START MATERIAL PROVIDED

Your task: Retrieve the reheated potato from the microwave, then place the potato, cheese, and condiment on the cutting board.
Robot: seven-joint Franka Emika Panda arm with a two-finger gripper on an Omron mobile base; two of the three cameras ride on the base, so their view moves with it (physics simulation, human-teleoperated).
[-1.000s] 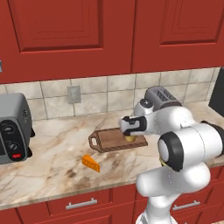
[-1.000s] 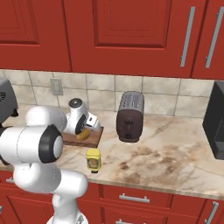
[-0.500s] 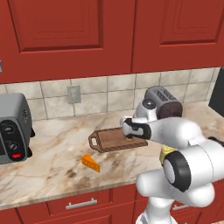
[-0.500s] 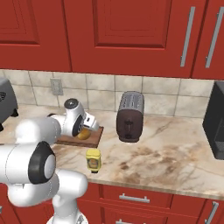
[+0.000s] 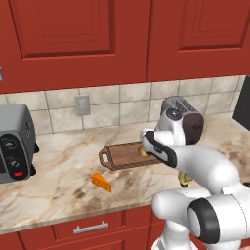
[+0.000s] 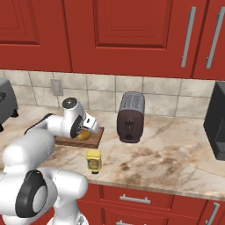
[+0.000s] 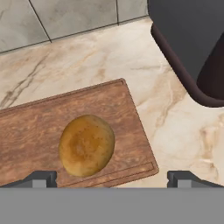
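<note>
While our gripper hangs above the cutting board with its jaws spread wide and holding nothing, the potato lies free on the board near its end. We risk nudging it off if we swing low toward the cheese or the condiment, both on the counter.

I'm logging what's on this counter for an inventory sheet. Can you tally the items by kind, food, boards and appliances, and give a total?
Food items: 3, the potato, the cheese, the condiment
Boards: 1, the cutting board
Appliances: 3, the toaster, the toaster oven, the microwave
Total: 7
</note>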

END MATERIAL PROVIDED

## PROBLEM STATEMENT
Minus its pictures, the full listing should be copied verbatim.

## EXERCISE OUTPUT
Your task: Retrieve the reheated potato from the microwave, then place the potato, cheese, and condiment on the cutting board.
Robot: seven-joint Franka Emika Panda arm with a two-finger gripper on an Omron mobile base; two of the three cameras ride on the base, so their view moves with it (physics simulation, human-teleoperated).
[-1.000s] 
[-1.000s] 
[-0.500s] 
[-0.500s] 
[+0.000s] 
[+0.000s] 
[+0.000s] 
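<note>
While our gripper hangs above the cutting board with its jaws spread wide and holding nothing, the potato lies free on the board near its end. We risk nudging it off if we swing low toward the cheese or the condiment, both on the counter.

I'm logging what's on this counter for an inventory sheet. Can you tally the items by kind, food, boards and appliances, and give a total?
Food items: 3, the potato, the cheese, the condiment
Boards: 1, the cutting board
Appliances: 3, the toaster, the toaster oven, the microwave
Total: 7
</note>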

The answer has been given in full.